Jakarta, CNN Indonesia –
Pemerintah membuka kemungkinan pembahasan dengan DPR terkait penghitungan ulang kendala parlemen saat menyusun RUU Omnibus Law Politik.
Wakil Menteri Dalam Negeri Bima Arya Sugiarto mengatakan pemerintah mendengarkan masukan semua pihak. Begitu pula dengan putusan Mahkamah Konstitusi Nomor 116/PUU-XXI/2023 yang mengatur penghitungan ulang hambatan parlemen.

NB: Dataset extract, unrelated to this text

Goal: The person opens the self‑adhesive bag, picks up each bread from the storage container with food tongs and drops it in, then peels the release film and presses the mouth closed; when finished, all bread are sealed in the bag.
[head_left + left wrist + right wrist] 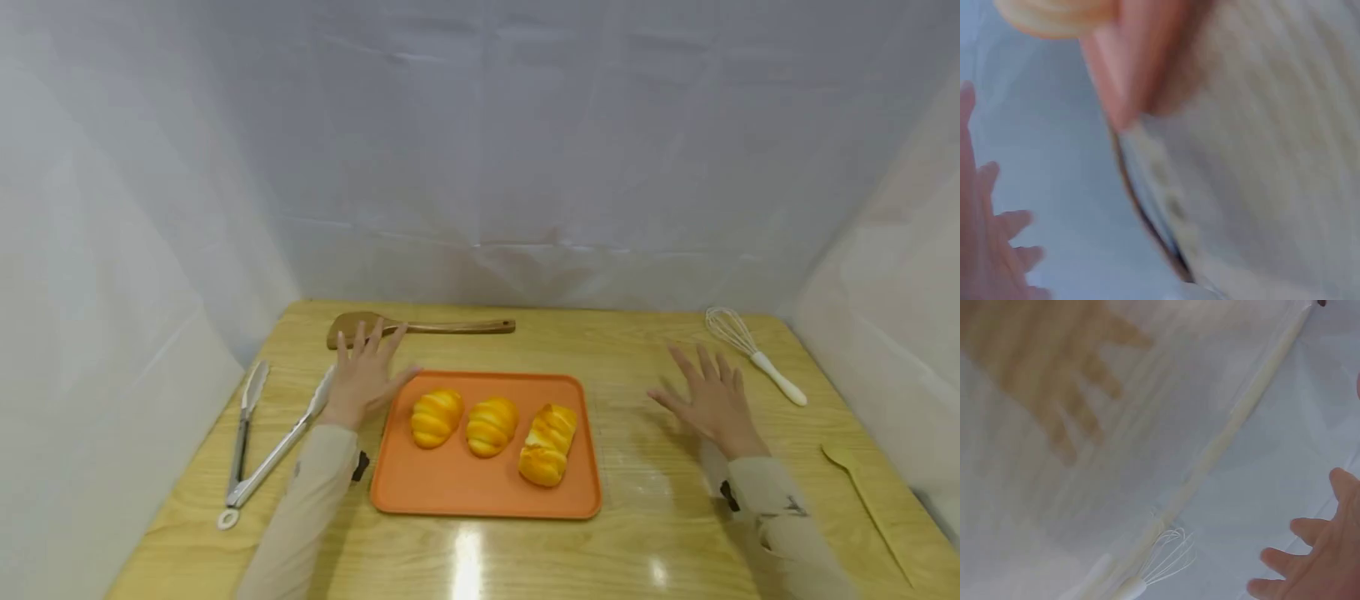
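Observation:
An orange tray [480,498] lies on the wooden table with three bread rolls in a row. Two are rounded rolls, a left one [437,418] and a middle one [492,427]; the right one [548,446] is longer and twisted. My left hand [363,379], fingers spread, hovers by the tray's upper left corner, its fingertips overlapping a wooden spatula [457,327] in the head view. To the right of the tray my right hand [712,404] is held with fingers apart, holding nothing. Each hand also shows at the edge of its own wrist view.
Metal tongs [273,458] lie spread on the left, partly behind the left forearm. A whisk [757,354] with a white handle lies at the back right. Nearer on the right is a yellowish spoon [862,492]. White sheeting [480,167] walls the table at the back and sides.

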`<action>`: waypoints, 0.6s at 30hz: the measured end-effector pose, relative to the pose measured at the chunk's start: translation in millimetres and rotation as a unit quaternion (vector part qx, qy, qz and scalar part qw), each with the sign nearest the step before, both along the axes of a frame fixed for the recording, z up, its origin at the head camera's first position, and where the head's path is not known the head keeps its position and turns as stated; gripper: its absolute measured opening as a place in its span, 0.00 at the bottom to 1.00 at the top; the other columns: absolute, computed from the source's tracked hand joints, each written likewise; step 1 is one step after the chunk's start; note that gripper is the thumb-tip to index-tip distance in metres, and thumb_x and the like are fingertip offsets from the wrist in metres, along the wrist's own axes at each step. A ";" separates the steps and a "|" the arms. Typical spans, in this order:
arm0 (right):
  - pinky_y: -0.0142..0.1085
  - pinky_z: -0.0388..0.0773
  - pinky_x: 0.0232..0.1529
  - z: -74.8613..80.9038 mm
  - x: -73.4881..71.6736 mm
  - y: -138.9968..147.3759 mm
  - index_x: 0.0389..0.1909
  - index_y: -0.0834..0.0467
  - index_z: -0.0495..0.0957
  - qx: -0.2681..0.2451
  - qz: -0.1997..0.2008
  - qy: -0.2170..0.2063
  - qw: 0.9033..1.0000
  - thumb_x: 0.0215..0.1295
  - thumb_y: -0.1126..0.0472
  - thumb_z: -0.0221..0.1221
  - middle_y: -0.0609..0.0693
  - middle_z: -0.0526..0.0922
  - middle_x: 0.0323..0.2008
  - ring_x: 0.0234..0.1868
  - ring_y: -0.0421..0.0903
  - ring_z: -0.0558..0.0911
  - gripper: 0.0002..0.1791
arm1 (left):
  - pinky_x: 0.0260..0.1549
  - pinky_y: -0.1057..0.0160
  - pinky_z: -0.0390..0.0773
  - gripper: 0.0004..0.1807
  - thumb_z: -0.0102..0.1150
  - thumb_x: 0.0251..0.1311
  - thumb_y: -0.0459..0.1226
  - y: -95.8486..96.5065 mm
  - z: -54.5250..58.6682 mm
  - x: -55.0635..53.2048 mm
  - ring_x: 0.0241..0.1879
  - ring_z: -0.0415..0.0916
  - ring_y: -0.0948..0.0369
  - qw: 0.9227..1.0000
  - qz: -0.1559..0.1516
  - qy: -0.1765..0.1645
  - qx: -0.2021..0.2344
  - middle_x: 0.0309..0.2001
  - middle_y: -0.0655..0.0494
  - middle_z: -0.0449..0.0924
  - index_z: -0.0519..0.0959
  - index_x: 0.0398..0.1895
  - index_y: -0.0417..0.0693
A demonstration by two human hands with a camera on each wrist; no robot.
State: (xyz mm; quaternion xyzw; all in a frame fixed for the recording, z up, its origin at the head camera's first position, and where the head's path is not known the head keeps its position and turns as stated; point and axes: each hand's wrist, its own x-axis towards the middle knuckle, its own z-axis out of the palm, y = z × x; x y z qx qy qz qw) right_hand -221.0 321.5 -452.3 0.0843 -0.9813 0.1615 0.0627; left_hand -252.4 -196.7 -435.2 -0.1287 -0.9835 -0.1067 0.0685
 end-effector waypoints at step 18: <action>0.74 0.58 0.58 -7.7 47.6 4.9 0.70 0.68 0.61 -0.135 0.061 -0.043 0.988 0.65 0.49 0.61 0.75 0.64 0.66 0.65 0.77 0.62 0.40 | 0.66 0.46 0.67 0.27 0.48 0.73 0.47 148.6 22.3 55.0 0.68 0.65 0.48 0.945 -0.195 -0.133 0.227 0.70 0.48 0.67 0.65 0.71 0.50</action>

“Pemerintah membuka ruang debat publik. Kami ingin mendengar masukan dari teman-teman masyarakat sipil, perguruan tinggi, partai, dan penyelenggara pemilu,” kata Bima melalui pesan singkat kepada fun-eastern.com, Jumat (11/01).
“Ini (keputusan Mahkamah Konstitusi yang menghitung ulang hambatan parlemen) bisa dibicarakan,” ujarnya.
Bima mengatakan, rencana penyusunan undang-undang yang komprehensif masih dalam tahap awal. Oleh karena itu, Pemerintah dan DPR belum merumuskan secara rinci poin-poin yang akan direvisi dalam Peraturan ini.
Namun, sudah ada gambaran keseluruhan yang diatur dalam Omnibus Policy Act. Salah satunya adalah penyatuan rezim penyelenggara pemilu dan pilkada.
“Kami belum mendapatkan artikelnya. Proyek besarnya masih kami pelajari dari aspek konkurensi, sistem pemilu, dan lain-lain,” kata Bima.
Sebelumnya, Wakil Ketua Badan Legislatif (Baleg) DPR Ahmad Doli Kurnia mengusulkan pembuatan undang-undang politik yang komprehensif. Menurut dia, aturan tersebut disusun berdasarkan penilaian terhadap penyelenggaraan pemilu dan pilkada sebelumnya.
Omnibus Law Politik akan merevisi ketentuan UU Pemilu, UU Pilkada, UU Partai Politik, UU MD3, UU Pemerintahan Daerah, UU DPRD, UU Desa, dan UU Hubungan Keuangan Pusat dan Daerah.
“Ternyata kami mendapat informasi bahwa Indonesia adalah negara yang overregulated. Undang-undangnya ada 43.000,” kata Doli, Rabu (30/10) di Gedung DPR Jakarta.
“Misalnya, kalau ada undang-undang yang komprehensif, prinsip-prinsipnya sampai ke teknisnya, seperti pemilu-pemilu sebelumnya, saya kira itu akan lebih baik,” imbuhnya.
Sementara itu, anggota parlemen telah menyerukan perubahan aturan ambang batas parlemen. Hal itu terungkap dalam Putusan Mahkamah Konstitusi Nomor 116/PUU-XXI/2023.
Anggota parlemen mengatakan bahwa undang-undang tersebut belum menjelaskan bagaimana hambatan parlemen akan ditetapkan. Namun nilai tersebut terus meningkat hingga mencapai 4 persen.
“Menyatakan norma Pasal 414 ayat (1) Undang-Undang Nomor 7 Tahun 2017 tentang Pemilu… adalah konstitusional sepanjang masih berlaku untuk Pemilu DPR Tahun 2024, dan konstitusional bersyarat untuk Pemilu DPR Tahun 2029 dan Pemilu berikutnya. sah sepanjang ada perubahan,” kata Ketua Juri MK Suhartoyo, Kamis (29 Februari) di Gedung MK, Jakarta.
Dalam keputusan tersebut, MK memberikan sejumlah pedoman dalam reformulasi ambang batas parlemen. Tantangan parlemen yang baru harus dirancang untuk pemanfaatan yang berkelanjutan.
Maka ambang batas tersebut harus tetap dalam rangka menjaga proporsionalitas sistem perwakilan proporsional, khususnya untuk menghindari banyaknya suara yang tidak dapat dikonversi menjadi kursi DPR RI.
Selain itu, Mahkamah Konstitusi menilai perlu dilakukan perubahan untuk mencapai penyederhanaan partai politik. Keempat, perubahan selesai sebelum pemilu 2029.
Kelima, perubahan berdampak pada seluruh kelompok yang berkepentingan menyelenggarakan pemilu melalui penerapan prinsip partisipasi masyarakat yang bermakna.
“Perubahan tersebut berdampak pada seluruh kelompok yang berkepentingan dalam penyelenggaraan pemilu dengan menerapkan prinsip partisipasi masyarakat yang bermakna, termasuk masuknya partai politik peserta pemilu yang tidak mempunyai wakil di DPR,” jelas anggota DPR.